#### [GOAL OF THE EXERCISE]
Write each line again exactly as it is, from the opening line of the records below through the one containing "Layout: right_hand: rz", and add nothing.

#### [Stored records]
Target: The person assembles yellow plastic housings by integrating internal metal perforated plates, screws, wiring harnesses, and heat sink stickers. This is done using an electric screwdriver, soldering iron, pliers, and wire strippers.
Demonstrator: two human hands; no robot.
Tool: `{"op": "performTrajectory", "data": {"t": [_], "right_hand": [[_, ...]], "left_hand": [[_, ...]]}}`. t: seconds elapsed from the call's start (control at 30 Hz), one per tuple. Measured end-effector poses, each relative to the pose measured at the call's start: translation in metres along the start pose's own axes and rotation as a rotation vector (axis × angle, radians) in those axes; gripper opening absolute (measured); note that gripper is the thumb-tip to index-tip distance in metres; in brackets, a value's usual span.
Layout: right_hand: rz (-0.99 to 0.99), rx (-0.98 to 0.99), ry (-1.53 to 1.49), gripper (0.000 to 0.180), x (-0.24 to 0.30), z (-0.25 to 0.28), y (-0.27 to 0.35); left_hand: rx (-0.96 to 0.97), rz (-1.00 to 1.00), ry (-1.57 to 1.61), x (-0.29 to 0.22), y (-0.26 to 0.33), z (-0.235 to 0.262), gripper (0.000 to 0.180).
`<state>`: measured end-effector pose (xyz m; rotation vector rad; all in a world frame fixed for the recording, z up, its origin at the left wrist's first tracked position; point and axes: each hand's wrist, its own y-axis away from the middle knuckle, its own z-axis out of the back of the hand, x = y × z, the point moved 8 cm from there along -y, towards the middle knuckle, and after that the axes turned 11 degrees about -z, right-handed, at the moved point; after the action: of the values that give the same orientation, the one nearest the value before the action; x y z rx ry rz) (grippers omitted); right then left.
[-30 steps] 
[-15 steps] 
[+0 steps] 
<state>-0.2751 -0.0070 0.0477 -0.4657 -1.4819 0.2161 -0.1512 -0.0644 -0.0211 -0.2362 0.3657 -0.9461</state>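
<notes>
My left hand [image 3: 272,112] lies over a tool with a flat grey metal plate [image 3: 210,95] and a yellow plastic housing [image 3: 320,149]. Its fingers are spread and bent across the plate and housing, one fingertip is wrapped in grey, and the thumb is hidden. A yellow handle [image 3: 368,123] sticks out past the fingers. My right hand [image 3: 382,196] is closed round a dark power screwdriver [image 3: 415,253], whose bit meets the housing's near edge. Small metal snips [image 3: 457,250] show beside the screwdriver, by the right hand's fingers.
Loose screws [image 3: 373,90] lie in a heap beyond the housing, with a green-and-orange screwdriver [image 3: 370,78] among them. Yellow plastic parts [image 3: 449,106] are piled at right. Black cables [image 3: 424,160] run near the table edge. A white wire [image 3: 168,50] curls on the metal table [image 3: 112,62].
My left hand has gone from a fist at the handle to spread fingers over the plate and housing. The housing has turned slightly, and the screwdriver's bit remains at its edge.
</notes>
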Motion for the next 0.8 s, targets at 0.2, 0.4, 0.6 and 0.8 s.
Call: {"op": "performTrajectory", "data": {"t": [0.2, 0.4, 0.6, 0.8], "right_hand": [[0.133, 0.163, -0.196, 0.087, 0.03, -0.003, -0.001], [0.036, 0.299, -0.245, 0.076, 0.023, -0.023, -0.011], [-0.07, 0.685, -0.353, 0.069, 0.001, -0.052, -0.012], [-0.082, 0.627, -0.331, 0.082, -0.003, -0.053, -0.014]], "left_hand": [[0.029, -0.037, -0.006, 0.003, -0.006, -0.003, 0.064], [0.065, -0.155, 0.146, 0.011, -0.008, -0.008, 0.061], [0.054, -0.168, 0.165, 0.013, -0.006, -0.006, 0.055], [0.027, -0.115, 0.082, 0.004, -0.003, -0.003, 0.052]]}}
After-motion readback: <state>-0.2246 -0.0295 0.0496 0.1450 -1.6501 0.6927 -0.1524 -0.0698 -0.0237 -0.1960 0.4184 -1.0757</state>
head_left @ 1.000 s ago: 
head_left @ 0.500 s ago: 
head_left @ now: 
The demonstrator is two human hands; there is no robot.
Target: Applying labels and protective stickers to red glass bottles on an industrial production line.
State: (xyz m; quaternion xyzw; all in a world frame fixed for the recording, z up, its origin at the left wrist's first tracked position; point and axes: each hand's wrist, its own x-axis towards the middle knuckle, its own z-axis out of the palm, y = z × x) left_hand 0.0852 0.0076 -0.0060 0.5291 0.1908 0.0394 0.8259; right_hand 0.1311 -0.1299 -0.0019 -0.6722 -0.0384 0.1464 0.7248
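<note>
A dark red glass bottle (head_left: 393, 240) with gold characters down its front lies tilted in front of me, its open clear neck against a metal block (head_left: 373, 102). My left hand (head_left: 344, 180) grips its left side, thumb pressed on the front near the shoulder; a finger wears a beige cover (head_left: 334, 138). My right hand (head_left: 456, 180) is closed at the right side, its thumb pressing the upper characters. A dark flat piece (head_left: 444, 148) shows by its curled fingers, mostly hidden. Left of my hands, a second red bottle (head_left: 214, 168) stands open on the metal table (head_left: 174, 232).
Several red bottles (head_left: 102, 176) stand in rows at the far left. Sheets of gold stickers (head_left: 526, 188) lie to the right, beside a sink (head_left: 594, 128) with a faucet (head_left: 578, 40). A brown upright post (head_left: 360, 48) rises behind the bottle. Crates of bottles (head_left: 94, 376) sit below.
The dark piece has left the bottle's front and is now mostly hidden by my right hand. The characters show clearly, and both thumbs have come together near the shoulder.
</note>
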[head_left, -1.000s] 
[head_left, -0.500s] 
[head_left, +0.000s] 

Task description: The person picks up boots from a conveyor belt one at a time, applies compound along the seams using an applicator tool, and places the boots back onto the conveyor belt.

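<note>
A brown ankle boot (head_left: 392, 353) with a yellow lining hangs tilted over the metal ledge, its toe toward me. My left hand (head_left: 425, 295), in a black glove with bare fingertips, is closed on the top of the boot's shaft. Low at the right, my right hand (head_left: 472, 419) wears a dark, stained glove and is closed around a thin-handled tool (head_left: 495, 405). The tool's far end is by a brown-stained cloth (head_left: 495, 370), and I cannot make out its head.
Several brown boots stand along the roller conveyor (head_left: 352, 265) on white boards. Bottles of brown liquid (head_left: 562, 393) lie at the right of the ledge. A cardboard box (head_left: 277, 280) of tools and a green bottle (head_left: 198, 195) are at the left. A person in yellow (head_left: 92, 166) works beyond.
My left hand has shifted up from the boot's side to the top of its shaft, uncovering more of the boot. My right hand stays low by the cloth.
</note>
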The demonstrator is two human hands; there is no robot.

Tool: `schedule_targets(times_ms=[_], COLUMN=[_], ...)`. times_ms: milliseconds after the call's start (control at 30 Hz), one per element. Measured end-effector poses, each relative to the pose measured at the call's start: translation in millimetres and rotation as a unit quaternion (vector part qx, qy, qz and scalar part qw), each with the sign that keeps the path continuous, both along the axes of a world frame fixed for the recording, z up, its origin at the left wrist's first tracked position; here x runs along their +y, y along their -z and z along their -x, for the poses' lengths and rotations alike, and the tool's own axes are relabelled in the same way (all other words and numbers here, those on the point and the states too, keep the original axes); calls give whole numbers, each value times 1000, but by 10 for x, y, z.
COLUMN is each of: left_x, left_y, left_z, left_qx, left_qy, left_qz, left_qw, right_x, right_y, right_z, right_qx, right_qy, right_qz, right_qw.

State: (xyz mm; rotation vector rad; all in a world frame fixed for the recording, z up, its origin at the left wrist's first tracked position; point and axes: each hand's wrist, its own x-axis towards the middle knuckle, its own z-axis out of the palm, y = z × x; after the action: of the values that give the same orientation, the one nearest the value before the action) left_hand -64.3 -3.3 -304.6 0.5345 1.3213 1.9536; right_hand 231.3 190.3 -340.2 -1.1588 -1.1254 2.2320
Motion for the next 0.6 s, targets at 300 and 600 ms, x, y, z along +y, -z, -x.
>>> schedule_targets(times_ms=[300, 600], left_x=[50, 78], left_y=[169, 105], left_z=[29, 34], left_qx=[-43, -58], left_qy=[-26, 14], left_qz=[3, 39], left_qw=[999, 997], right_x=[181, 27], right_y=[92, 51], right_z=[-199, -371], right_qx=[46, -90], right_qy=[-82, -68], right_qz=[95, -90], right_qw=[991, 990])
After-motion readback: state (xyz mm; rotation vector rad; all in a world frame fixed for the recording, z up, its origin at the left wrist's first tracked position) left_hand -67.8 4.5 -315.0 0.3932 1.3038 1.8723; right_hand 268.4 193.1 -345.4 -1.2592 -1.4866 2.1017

#### [REPLY TO THE TASK]
Target: The person assembles yellow plastic housings by integrating internal metal perforated plates, screws, wiring harnesses, and heat sink stickers. This is done using an electric screwdriver, soldering iron, pliers, and wire strippers.
Demonstrator: two human hands; no robot.
Tool: `{"op": "performTrajectory", "data": {"t": [_], "right_hand": [[_, ...]], "left_hand": [[_, ...]]}}`. t: seconds elapsed from the call's start (control at 30 Hz), one per tuple. Measured end-effector poses, each relative to the pose measured at the call's start: translation in metres along the start pose's own axes and rotation as a rotation vector (axis × angle, radians) in those axes; gripper opening absolute (measured); note that gripper is the thumb-tip to index-tip distance in metres; in brackets, a value's usual span.
Layout: right_hand: rz (-0.99 to 0.99), rx (-0.98 to 0.99), ry (-1.53 to 1.49), gripper (0.000 to 0.180), x (-0.24 to 0.30), z (-0.25 to 0.28), y (-0.27 to 0.35); left_hand: rx (-0.96 to 0.97), rz (-1.00 to 1.00), ry (-1.57 to 1.61), x (-0.29 to 0.22), y (-0.26 to 0.33), z (-0.235 to 0.262), gripper (0.000 to 0.180).

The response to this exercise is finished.